The last time Jeannette Bruce's picture appeared in these pages (Jan. 19, 1970) she was perched on a cardboard crescent of a moon, 30 feet above the ice in Madison Square Garden. After all, what more suitable spot for a writer having a guest shot as the Ice Capades' Moon Maiden? And what better candidate for such an uncommon role than Bruce, who this week is seen in spectral company? Bruce has been out chasing ghosts—the sporting variety—and writing a Halloween ghost story, which begins on page 104.

She read a book about ghosts, became fascinated and started a search for domestic examples. A track in Maryland was said to be haunted by a horse named Troublemaker, dead since 1932, but when she asked around, she could find no one who had ever heard of him. Same thing with the two long-dead figure skaters who haunted the rink in New York's Central Park. And that was the way it went for her with American ghosts. New England had sailors and sea captains and the South had old plantations astir with the spirits of slave days. But of sporting wraiths she found none—especially no basketball, football, baseball types. "Those games are too young," Bruce concluded. "It takes time for a spook to mature."

So she went to Britain, which turned out to be a ghostly paradise. She found a card-playing ghost there, and the ghosts of a horse trainer, a motorcycle racer, a cricket player, a bowler and a bicyclist, and the ghost of a fencing Jesuit. In the process the hairs on the back of her neck got a good workout.

Once while she was talking on the phone, there was a knock on her hotel door. But when she opened it no one was there. In Connemara, Ireland, she checked in at Renvyle House for a one-night stay despite being warned that certain rooms were "uncomfortable" because of foul deeds that had been committed on the premises centuries before. At 5 a.m., still wide awake, she got dressed and hit the road.

"When I started this I was skeptical," she says now, "but after reading 28 books on ghosts and psychic experiences and going over there and talking to people I became a believer. There are some things we just don't understand."

Well, there are some things about Jeannette Bruce we just don't understand, such as how she manages to disappear on assignment for months at a stretch. But the stories she produces, ah, those we understand. Since descending from the moon, for example, Bruce has rumbled through Nepal on an elephant and been rescued at 15,000 feet by one of the Dalai Lama's horses. In Timbuktu she was aboard a camel, of course, and back home she soloed in a balloon that crashed into a tree. What a life.
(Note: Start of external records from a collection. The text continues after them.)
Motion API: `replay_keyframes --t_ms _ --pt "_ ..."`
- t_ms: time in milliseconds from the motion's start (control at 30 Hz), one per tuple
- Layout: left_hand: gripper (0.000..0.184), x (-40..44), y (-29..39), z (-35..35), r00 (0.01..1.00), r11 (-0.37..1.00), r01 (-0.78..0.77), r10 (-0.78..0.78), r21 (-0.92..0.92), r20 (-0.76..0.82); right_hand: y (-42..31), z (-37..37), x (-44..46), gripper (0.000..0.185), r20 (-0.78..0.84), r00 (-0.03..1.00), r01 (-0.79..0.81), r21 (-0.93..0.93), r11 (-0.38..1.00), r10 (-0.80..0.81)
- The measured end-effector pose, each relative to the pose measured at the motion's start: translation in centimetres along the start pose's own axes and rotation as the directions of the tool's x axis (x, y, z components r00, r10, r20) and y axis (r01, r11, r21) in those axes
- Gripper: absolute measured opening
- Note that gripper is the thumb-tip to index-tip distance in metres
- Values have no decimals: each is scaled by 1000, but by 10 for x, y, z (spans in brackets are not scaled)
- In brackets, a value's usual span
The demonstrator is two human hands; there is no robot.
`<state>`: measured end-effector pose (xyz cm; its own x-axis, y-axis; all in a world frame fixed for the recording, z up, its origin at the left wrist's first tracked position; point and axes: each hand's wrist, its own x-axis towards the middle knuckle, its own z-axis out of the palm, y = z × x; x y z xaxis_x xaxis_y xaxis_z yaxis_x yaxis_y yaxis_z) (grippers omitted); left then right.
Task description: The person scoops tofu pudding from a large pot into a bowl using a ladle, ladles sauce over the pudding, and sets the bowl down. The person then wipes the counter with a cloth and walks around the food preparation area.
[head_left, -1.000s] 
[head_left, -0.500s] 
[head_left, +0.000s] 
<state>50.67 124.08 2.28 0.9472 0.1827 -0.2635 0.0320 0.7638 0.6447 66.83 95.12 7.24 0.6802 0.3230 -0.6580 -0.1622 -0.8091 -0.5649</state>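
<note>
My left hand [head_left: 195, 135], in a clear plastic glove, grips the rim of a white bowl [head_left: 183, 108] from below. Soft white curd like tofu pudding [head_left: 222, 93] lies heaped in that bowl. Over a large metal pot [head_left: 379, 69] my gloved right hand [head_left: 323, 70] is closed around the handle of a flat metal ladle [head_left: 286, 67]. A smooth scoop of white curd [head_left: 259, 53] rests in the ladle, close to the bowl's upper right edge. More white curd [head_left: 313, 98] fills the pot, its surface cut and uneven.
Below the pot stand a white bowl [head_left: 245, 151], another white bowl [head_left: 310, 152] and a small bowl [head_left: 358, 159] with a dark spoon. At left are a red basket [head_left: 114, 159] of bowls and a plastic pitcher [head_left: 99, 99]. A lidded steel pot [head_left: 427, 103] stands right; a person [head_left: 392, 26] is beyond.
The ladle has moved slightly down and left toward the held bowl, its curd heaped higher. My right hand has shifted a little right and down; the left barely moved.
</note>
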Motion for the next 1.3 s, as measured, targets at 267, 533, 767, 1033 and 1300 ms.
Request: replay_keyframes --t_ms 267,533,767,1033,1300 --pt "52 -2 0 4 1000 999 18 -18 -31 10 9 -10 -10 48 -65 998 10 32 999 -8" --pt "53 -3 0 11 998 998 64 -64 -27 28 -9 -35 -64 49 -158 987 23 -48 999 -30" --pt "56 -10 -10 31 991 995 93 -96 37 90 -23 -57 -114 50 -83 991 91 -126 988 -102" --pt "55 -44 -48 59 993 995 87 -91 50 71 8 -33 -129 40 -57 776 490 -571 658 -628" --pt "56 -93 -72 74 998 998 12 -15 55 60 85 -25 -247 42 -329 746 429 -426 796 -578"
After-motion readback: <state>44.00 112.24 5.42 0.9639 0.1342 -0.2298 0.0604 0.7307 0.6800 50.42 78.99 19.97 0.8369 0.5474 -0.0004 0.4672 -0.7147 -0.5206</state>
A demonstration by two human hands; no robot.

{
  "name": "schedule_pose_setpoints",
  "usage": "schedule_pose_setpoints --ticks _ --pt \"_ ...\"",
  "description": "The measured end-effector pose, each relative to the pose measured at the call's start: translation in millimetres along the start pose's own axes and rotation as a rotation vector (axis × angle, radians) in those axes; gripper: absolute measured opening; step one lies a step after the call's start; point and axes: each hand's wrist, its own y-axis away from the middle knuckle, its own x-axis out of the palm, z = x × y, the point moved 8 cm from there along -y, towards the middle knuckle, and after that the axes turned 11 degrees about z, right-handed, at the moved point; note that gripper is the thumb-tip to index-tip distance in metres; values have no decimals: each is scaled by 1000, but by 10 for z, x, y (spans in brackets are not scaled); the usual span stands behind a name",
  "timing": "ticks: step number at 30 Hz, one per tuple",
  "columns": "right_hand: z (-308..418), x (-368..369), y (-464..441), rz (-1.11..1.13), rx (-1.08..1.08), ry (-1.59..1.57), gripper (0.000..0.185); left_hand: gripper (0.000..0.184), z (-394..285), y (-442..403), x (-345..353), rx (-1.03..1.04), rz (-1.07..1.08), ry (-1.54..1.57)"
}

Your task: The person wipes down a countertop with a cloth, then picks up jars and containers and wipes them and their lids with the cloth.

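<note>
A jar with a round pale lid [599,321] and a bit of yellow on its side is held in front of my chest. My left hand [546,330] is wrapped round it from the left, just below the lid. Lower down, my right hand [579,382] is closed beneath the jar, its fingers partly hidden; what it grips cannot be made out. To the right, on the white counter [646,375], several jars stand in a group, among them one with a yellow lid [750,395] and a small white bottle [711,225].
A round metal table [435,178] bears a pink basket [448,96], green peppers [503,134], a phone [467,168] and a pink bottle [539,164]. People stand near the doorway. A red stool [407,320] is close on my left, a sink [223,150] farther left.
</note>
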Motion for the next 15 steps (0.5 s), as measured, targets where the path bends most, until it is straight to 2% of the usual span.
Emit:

"I really enjoy these things so much," she says. "I lose myself so completely I forget I'm supposed to be writing a story. Did you ever try writing while you're sitting on the back of a camel?"

Her next project is typical Bruce. In November she will fly to South America and board a three-masted square-rigger in Valparaiso, Chile, for a month-long trip around Cape Horn. Everyone aboard will work as a crew member. It will not be a pleasure cruise, she says, with slight apprehension. But we are betting it will be a story.